Chairil Anwar sebenarnya telah menciptakan sajak
baru sehingga terpengaruh dengan larik sajak yang dibuat
Archibald Macleish. Sajak Macleish memuat sajak yang lebih
umum tentang prajurit dengan nilai-nilai yang bisa diterima
dimana saja. Prajurit yang mati pada sajak itu tidak terikat
dengan waktu dan tempat, mereka bukan prajurit yang
merebut kemerdekaan dari bangsa lain. Sebaliknya, sajak
Chairil Anwar memuat sajak yang lebih khusus yang terikat
antara waktu dan tempat, yakni pada waktu merebut
kemerdekaan Indonesia.
Dengan demikian sajak ini tidak mengandung nilai-nilai
dengan mudah bisa diterima dimana dan kapan saja, ia terikat
pada sejarah. Nada yang tersirat dalam sajak Chairil Anwar itu
pun jelas berbeda dengan The Young Dead Soldiers Do Not
Speak . Karawang Bekasi menggambarkan suasana
mengobarkan semangat perjuangan, sedangkan sajak The
Young Dead Soldiers Do Not Speak memimpikan perdamaian.
Simpulan
Puisi The Young Dead Soldiers Do Not Speak dan Krawang-
Bekasi memiliki kemiripan antara satu dengan yang lainnya, dari kedua
puisi tersebut, dapat disimpulkan persamaan dan perbedaan apabila
dilihat menggunakan teori intertekstualitas.

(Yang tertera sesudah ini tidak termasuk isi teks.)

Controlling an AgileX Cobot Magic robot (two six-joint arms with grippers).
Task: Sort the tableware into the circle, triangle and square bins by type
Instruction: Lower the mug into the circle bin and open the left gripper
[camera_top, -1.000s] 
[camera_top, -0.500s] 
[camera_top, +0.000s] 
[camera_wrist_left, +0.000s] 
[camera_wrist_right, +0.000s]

Persamaan pertama dari
kedua puisi tersebut terdapat pada tema dan konsepnya yang sama-
sama mengisahkan tentang prajurit atau pahlawan yang ingin dikenang
dan menginginkan pengorbanannya tidak berakhir sia-sia, selain itu
persamaan nampak dalam pemakaian beberpa frasa yang dalam
bahasa Indonesia dan Inggris memiliki arti yang sama, persamaan yang
terakhir terletak pada penggunaan imaji yang terdapat pada kedua
puisi tersebut diatas.
Selain persamaan diatas, sebagai perbandingan dapat penulis
simpulkan adanya perbedaan pada aspek keterikatan waktu, pada puisi
The Young Dead Soldiers Do Not Speak tidak terikat pada waktu pada
kurun waktu yang ditentukan, sedangkan pada puisi Krawang-Bekasi
terikat pada gambaran waktu tertentu pada suatu peristiwa sejarah.